Il documentario, dalle origini antiche quanto quelle del cinema, basa i suoi elementi narrativi ed espressivi sulla realtà e non sulla finzione. Il documentarista crea la narrazione sulla propria visione soggettiva di un determinato aspetto della realtà osservata e sulla sua interpretazione.

Lavorare come filmmaker vuol dire avere la possibilità di fare molte cose diverse. Ma, per chi questo lavoro lo fa da tanti anni con passione, è impossibile non avere l’irrefrenabile desiderio di documentare. Documentare significa essere testimone, e veicolo al tempo stesso, di cultura, saperi e realtà, a volte tanto diverse e singolari, altre molto vicine e familiari.

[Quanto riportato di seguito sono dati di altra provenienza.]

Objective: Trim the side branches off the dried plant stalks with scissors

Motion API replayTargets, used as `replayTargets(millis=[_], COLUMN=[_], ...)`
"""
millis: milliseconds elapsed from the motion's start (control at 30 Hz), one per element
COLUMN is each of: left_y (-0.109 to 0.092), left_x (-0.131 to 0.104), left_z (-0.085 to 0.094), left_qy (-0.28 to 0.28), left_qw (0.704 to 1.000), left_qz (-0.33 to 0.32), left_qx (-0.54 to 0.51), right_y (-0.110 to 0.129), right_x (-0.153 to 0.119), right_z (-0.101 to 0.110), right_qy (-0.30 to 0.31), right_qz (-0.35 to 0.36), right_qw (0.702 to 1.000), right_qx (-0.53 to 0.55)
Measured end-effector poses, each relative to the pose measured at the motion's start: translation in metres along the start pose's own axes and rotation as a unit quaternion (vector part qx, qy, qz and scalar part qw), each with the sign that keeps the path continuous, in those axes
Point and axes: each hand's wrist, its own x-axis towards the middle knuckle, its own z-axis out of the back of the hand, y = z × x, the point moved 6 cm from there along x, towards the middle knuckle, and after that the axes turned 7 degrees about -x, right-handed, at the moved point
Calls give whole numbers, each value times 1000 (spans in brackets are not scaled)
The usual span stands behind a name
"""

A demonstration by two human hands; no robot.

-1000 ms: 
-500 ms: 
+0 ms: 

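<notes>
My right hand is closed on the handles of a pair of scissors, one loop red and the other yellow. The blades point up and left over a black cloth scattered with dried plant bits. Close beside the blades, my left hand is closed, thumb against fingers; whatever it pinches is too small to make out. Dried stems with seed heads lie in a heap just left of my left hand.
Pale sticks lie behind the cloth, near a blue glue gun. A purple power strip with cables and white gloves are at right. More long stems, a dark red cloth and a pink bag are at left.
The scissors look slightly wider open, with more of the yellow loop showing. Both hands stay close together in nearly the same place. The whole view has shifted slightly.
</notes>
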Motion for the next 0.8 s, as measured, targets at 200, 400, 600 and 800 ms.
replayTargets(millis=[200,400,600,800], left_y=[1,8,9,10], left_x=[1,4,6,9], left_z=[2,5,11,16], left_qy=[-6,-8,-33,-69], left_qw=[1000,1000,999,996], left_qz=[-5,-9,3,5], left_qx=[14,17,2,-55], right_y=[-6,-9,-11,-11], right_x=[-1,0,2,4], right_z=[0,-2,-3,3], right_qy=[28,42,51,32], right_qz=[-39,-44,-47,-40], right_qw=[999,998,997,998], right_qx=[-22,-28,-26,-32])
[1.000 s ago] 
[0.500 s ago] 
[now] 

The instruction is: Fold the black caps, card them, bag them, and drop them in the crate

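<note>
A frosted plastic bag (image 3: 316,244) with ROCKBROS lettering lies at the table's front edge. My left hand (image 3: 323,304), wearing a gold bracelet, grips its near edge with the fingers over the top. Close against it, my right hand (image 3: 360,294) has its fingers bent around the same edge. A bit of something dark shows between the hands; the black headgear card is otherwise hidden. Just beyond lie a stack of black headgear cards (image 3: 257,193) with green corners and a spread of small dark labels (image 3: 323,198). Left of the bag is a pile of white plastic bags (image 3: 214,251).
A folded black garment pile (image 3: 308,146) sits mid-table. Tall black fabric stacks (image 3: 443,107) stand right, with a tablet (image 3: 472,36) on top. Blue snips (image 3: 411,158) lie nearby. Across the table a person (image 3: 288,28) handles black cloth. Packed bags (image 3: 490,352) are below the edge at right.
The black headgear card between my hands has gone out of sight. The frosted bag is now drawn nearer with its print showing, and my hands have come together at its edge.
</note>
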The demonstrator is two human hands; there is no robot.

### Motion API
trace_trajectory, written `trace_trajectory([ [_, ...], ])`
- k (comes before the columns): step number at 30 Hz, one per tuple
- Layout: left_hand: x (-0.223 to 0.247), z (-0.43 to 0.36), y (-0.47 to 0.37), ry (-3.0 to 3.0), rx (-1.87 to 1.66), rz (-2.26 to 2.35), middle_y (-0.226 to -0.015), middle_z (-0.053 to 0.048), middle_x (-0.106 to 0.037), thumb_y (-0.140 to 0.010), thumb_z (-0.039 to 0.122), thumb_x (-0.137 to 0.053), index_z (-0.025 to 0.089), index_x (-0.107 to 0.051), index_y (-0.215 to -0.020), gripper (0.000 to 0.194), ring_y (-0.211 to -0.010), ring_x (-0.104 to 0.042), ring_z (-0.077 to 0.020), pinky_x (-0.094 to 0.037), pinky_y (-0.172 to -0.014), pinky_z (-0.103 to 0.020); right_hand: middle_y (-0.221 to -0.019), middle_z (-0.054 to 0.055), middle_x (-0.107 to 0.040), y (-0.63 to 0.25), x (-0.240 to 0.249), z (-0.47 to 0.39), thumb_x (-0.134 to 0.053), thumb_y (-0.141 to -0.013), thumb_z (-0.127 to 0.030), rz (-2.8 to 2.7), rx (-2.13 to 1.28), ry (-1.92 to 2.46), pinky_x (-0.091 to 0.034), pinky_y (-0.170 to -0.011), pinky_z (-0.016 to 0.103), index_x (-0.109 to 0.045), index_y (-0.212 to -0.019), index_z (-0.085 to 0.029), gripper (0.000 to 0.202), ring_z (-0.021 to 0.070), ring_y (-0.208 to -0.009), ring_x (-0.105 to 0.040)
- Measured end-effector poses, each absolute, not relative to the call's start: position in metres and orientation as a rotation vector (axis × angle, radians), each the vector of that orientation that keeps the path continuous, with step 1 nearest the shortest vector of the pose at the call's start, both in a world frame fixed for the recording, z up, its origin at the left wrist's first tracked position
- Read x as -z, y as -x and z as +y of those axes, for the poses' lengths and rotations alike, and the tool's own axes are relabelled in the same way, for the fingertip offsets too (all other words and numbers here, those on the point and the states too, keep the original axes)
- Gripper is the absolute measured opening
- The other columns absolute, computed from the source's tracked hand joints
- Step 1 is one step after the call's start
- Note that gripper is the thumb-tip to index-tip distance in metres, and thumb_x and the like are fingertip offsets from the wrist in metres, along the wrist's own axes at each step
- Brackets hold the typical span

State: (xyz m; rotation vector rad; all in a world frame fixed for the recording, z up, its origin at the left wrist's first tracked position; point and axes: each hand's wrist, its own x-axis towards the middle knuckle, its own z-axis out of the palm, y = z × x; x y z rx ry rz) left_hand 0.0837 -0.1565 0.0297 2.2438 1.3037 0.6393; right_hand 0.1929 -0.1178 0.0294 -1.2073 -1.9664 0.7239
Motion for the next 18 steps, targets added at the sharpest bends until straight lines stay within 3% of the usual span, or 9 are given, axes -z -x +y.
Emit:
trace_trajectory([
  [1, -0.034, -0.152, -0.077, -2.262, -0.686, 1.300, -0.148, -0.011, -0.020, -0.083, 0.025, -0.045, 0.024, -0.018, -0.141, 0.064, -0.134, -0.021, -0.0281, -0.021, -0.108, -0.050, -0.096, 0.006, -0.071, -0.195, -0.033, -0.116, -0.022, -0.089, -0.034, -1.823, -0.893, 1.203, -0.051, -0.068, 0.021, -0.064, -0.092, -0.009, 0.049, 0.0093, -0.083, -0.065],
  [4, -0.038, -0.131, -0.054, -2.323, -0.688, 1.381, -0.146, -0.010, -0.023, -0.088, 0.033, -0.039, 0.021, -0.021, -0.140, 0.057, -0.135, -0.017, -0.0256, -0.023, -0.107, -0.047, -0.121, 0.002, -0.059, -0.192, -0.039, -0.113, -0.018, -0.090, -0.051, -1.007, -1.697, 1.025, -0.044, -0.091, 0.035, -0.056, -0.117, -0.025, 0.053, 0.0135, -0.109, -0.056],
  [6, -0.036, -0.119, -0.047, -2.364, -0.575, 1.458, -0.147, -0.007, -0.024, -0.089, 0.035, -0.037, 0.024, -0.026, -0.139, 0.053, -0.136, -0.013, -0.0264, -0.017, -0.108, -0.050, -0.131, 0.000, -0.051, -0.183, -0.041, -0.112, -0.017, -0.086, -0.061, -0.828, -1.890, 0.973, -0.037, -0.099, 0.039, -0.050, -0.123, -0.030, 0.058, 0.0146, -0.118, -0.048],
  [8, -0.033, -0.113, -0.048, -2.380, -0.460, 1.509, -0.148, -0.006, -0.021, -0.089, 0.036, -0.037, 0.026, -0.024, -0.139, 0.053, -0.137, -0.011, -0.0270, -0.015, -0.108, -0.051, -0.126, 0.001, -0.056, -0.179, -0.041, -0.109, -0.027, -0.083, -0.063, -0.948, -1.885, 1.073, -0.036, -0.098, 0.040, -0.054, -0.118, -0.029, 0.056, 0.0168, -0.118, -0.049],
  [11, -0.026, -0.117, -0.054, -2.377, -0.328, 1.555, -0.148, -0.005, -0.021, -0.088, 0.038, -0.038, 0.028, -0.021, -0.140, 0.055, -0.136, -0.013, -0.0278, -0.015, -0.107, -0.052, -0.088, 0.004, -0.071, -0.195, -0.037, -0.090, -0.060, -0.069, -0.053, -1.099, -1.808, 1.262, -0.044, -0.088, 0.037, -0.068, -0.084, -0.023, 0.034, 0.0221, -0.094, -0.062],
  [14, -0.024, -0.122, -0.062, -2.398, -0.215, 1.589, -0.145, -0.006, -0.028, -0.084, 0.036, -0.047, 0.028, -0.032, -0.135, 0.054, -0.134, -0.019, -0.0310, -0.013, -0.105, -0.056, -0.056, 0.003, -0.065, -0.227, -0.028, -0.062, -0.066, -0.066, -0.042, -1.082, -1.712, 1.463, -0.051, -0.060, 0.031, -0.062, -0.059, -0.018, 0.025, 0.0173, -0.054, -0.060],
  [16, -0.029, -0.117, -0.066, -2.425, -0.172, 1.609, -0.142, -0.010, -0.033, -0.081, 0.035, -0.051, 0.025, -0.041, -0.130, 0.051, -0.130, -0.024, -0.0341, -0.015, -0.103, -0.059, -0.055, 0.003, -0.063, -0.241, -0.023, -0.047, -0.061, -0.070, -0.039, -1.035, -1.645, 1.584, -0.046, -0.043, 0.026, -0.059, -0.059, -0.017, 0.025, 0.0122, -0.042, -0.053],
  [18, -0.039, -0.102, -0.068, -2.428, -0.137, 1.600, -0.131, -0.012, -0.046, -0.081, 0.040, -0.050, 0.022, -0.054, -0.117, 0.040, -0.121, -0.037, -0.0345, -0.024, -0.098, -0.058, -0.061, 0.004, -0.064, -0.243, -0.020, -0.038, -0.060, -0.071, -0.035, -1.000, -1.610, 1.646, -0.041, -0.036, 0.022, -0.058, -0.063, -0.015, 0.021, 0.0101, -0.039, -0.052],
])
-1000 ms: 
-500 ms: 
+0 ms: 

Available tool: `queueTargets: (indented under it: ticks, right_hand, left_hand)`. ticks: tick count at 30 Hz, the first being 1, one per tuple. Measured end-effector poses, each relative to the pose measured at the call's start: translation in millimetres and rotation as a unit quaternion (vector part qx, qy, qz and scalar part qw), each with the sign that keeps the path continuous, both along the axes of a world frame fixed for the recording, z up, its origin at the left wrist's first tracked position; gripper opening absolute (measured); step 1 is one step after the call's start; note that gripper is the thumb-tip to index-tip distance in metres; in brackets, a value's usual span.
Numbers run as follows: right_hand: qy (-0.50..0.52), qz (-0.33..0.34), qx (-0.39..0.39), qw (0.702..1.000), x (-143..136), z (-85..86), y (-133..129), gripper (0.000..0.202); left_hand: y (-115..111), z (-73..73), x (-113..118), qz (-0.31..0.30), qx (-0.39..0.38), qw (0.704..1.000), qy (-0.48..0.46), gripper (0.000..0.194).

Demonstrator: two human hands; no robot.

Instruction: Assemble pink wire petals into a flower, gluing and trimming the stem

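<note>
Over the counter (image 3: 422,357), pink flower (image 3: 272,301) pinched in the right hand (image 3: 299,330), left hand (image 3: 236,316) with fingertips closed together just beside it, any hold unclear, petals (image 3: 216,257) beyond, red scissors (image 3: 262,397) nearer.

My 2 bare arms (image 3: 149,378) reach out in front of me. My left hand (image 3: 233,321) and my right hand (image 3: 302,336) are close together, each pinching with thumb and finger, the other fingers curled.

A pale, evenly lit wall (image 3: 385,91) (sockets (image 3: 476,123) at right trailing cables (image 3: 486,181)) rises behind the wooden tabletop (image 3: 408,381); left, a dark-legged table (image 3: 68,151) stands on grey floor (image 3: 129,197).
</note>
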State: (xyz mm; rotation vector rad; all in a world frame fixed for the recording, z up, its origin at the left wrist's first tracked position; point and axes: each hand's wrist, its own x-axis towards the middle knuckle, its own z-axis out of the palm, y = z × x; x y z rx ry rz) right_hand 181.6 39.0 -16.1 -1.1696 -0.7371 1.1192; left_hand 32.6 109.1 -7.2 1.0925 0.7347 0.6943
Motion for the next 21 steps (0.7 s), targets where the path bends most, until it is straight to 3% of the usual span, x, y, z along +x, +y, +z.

L’arte del documentario è preziosa, perché grazie a questa, tante conoscenze e saperi sono divulgati ad un ampio pubblico rendendo, anche ciò che è molto lontano da noi o dalla nostra cultura, disponibile e fruibile. Quando infine si riesce a trasmettere, oltre ai fatti, anche le emozioni che quei fatti scatenano, allora si è ottenuto un importante risultato. Gli argomenti che ho scelto di trattare finora sono tanti e diversi ma ho sempre cercato di dargli un taglio personale, di apporre una firma stilistica a quelle testimonianze. Del resto, come sostiene Oscar Wilde, “nessun grande artista vede mai le cose come sono veramente. Se lo facesse, smetterebbe di essere un artista”.